Unfortunately there is no “holy grail” ETF available to Europeans yet. For people with access to US listed ETFs, Vanguard VT is closest to covering the world at a low expense.
If you cannot access Vanguard VT, or your country has no special tax-treaty avoiding double taxation with the US, alternatives to look at would be VWRL (developed+emerging distributing), VWCE (developed+emerging accumulating), IWDA (developed accumulating), AVIAW (developed distributing ESG with tax advantage for the Dutch).
Let's take a closer look at ACTIAM Responsible Index World Equity Fund (AVIAW). Theoretically, AVIAW should yield ~0.18% extra return to Dutch people than an ETF with Irish domicile because in the Netherlands the US withholding tax can be brought to 0% by the fund via the US treaty and you yourself can reduce the 15% withheld tax by the fund with the the tax authorities can set off.
IWDA on the other hand has outperformed the index by an average of 0.113% over the past 3 years (2016-2018). AVIAW performed an average of 0.425% better over the same period. On average, AVIAW performs 0.313% better than IWDA per year. The difference in TER explains 0.05% of that, so the actual better performance is 0.263%. This can be partly attributed to the dividend benefit, partly to the ESG overlay. For 2017, Actiam indicates in the annual report that a 0.42% dividend benefit has been achieved and that the ESG overlay has cost 0.10% in basis points. The dividend benefit is relative to the index, IWDA also has a dividend benefit so it is difficult to compare.

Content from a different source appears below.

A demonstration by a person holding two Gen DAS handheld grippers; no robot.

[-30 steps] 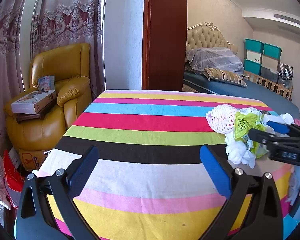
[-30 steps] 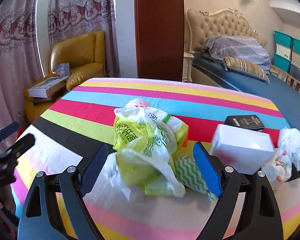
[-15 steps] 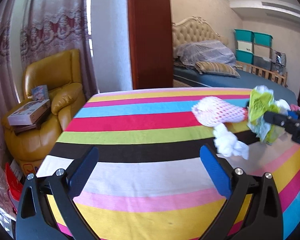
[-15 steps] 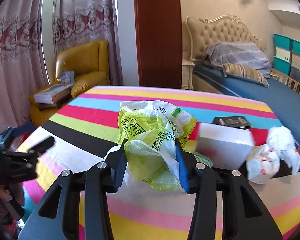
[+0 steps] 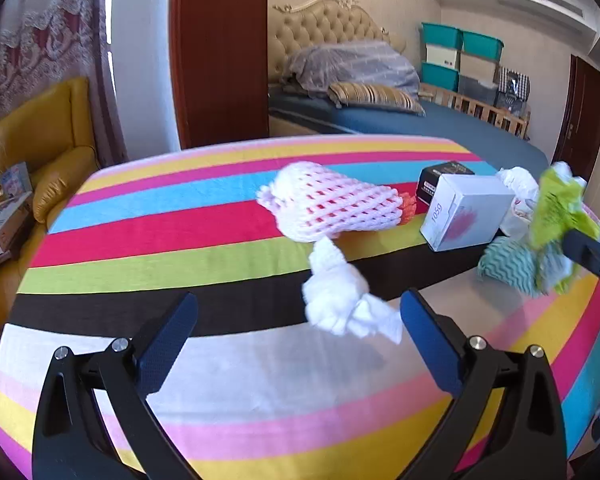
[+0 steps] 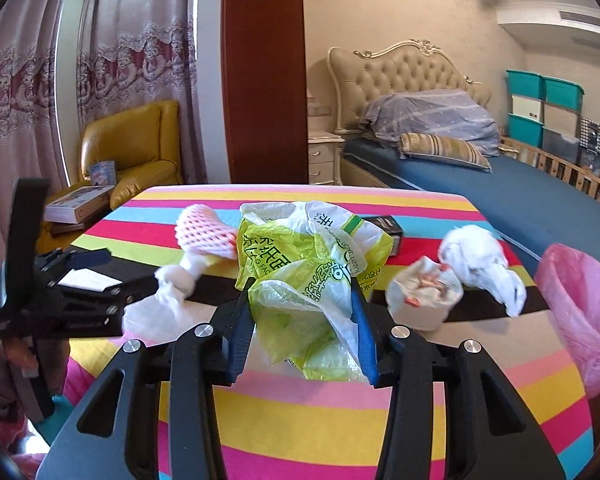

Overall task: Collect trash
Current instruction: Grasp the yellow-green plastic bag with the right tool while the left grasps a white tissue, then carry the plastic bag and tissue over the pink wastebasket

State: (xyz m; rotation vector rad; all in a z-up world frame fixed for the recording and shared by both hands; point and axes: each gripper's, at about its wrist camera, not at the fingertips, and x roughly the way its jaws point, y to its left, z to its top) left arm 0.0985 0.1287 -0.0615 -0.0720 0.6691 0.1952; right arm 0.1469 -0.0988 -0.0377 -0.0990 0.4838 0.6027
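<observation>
My right gripper (image 6: 302,330) is shut on a crumpled yellow-green plastic bag (image 6: 312,264) and holds it above the striped table (image 6: 340,432). The bag also shows at the right edge of the left wrist view (image 5: 556,208). My left gripper (image 5: 298,334) is open and empty, low over the table. A white crumpled tissue (image 5: 342,300) lies just ahead of it, close to its right finger. Behind the tissue lies a pink foam fruit net (image 5: 328,204). A pink trash bag (image 6: 580,304) stands open at the table's right edge.
A white box (image 5: 466,216) and a black box (image 5: 440,176) sit mid-table, a teal wavy cloth (image 5: 508,264) in front of them. A white bowl-like wad (image 6: 424,300) and white crumpled bag (image 6: 484,264) lie right. Yellow armchair (image 6: 136,152) left, bed (image 6: 500,184) behind.
My right gripper closed on the yellow-green bag and lifted it off the pile, uncovering the teal cloth and white tissue. My left gripper swung right, bringing the tissue and boxes into view.
</observation>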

In 2017 AVIAW performed 0.12% better than IWDA. If you take the 0.05% TER off, you get 0.05% better performance. If you add the negative effect of 0.10% due to the ESG overlay, you get a better performance of 0.17% for that year. So the sum seems to add up!
Please note, outside of the ESG exclusions, AVIAW lacks 11 holdings in Israel because that country is not geographically included in their regional sub-funds. Israel is only 0.19% of the MSCI World Index market cap (2018) so that effect can be considered negligible.
VWRL/VWCE include emerging markets, and although there is no tax advantage for Dutch people .. and it is not the cheapest (compared to e.g. IWDA) .. the low cost and wide coverage make it the best choice for us long term. We favor VWCE not to have to deal with US$ dividends (since they are automatically reinvested).